Registered Office Address

The building where the address is should be accessible to the public for a minimum of three hours on every working day. The help of a law firm can be hired to act as Secretarial and Registered Office to comply with statutory requirements. This firm provides the Secretaries or Office reception services. Also, opening and scanning official correspondence to clients using technological solutions is done. To ensure service of all necessary documents and notices received in time, this helps keep check and required actions can be taken.

It is mandatory for a private Ltd Company to have a registered office address in Singapore. It should be an address that is locally and always accessible for any form of communication. It cannot be a P.O. Box address. The address will also be used by ACRA, the IRAS, and any other government correspondence for official notifications will be serviced. It will also be the place for keeping all the Statute documents. A registered address must be maintained. It should be capable of accepting communications addressed to the company and official publications.

Taxation and Compliance Obligations

Completing and filing corporate income tax returns with supporting documents should also be done before either November 30 (e-filing) or December 15 (paper filing) following the end of the financial year. Certain small and medium-size companies can simply full/half exempt certain types of qualified income from tax. For financial period starting on or after 1 January 2013, companies must e-File their ECI to IRAS if their annual revenue exceeds S$1 million in their preceding Year of Assessment. They were required to e-file their returns only if their annual revenue overseas S$5 million. The Singapore company incorporation process often involves complicated procedures and detailed documentation but, if you understand the overall process well, you can create a Singapore company in no time.

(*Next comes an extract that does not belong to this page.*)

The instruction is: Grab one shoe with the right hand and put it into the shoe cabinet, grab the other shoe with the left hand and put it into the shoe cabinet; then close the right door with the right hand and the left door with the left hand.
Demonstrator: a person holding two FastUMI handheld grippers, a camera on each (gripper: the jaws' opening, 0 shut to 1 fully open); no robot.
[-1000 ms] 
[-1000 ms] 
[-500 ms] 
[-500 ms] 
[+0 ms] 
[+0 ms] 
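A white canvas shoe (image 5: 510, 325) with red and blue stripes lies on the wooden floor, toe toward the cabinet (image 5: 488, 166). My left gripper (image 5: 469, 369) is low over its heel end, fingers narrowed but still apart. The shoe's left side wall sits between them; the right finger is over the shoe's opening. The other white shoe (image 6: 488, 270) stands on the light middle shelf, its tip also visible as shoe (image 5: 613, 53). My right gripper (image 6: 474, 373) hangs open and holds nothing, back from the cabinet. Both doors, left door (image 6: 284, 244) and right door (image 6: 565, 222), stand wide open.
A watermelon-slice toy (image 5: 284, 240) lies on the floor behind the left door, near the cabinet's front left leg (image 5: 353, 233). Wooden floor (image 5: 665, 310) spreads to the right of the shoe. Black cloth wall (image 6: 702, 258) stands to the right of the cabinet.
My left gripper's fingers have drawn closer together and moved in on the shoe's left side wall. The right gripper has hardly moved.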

A company must fulfill its tax filing obligations in Singapore with the Inland Revenue Authority of Singapore (IRAS), like completing and filing corporate income tax returns with supporting documents within specific deadlines. It must also comply with the Singapore Accounting and Corporate Regulatory Authority (ACRA) to prepare and present accurate financial statements and file annual returns for statutory audit of its accounts. A private limited company must submit its estimated chargeable income to IRAS either prior to the beginning of its Singapore financial year or within 3 months following the close of its financial year.

Employment Pass and Work Visa Requirements

Singapore’s government has created a special category for foreign entrepreneurs who wish to relocate to Singapore to start and operate their businesses. This visa, known as the EntrePass, is the only work visa option for foreign entrepreneurs (individuals without an established corporation). The EntrePass is usually issued for one year for the first-time applicants and two years for renewable EntrePass holders. The application process for the entrepreneurs is straightforward and has several assessment criteria: entrepreneurial and business acumen, experience, and track record of the entrepreneur, innovative business ideas and the nature of the business, and applicant’s commitment and ability to execute the proposed business ideas and contribute to the economy of Singapore. The Singapore Companies Act, Cap 50 contains the main legislation governing the registration of a company including its operations.

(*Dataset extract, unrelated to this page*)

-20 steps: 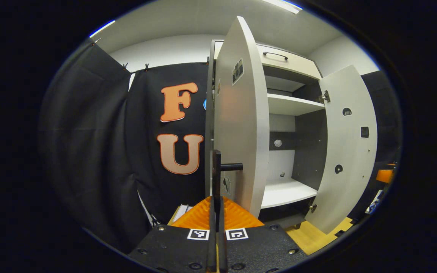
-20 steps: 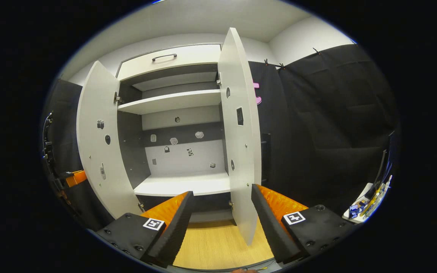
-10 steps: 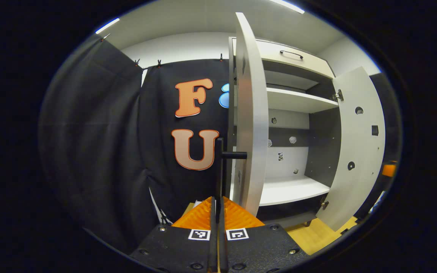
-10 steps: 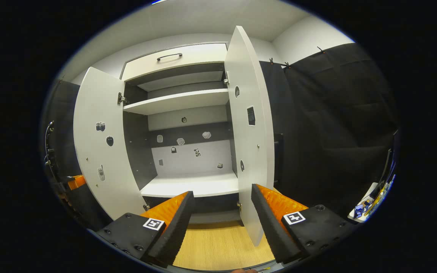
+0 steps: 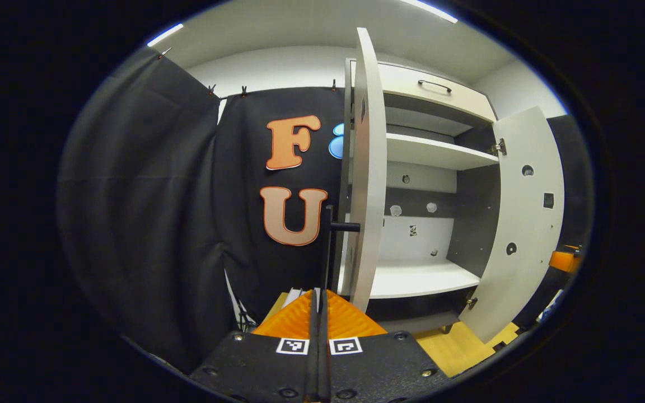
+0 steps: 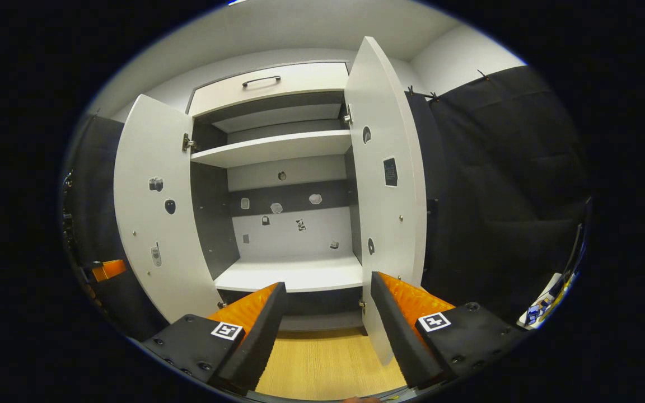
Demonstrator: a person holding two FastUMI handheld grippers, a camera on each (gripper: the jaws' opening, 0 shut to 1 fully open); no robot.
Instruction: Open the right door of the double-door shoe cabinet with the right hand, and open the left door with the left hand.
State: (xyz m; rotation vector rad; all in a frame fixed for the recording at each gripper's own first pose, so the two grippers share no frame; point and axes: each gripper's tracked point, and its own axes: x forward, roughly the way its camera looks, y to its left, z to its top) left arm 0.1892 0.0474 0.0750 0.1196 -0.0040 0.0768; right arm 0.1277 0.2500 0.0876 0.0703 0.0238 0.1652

Once the company has been registered, the Singapore resident director(s) can apply for their own Employment Pass and work visas. Documents required for Employment Pass include application form, recent passport-sized photograph, company credentials including corporate profile, a cover letter, and detailed job description including roles and responsibilities. The Employment Pass application is usually approved within seven working days, as long as all necessary documents are provided. After the responsible director(s) have obtained their Employment Pass, the company can apply for work visas for other staff while waiting for the EntrePass to be approved in the case of a foreign entrepreneurship.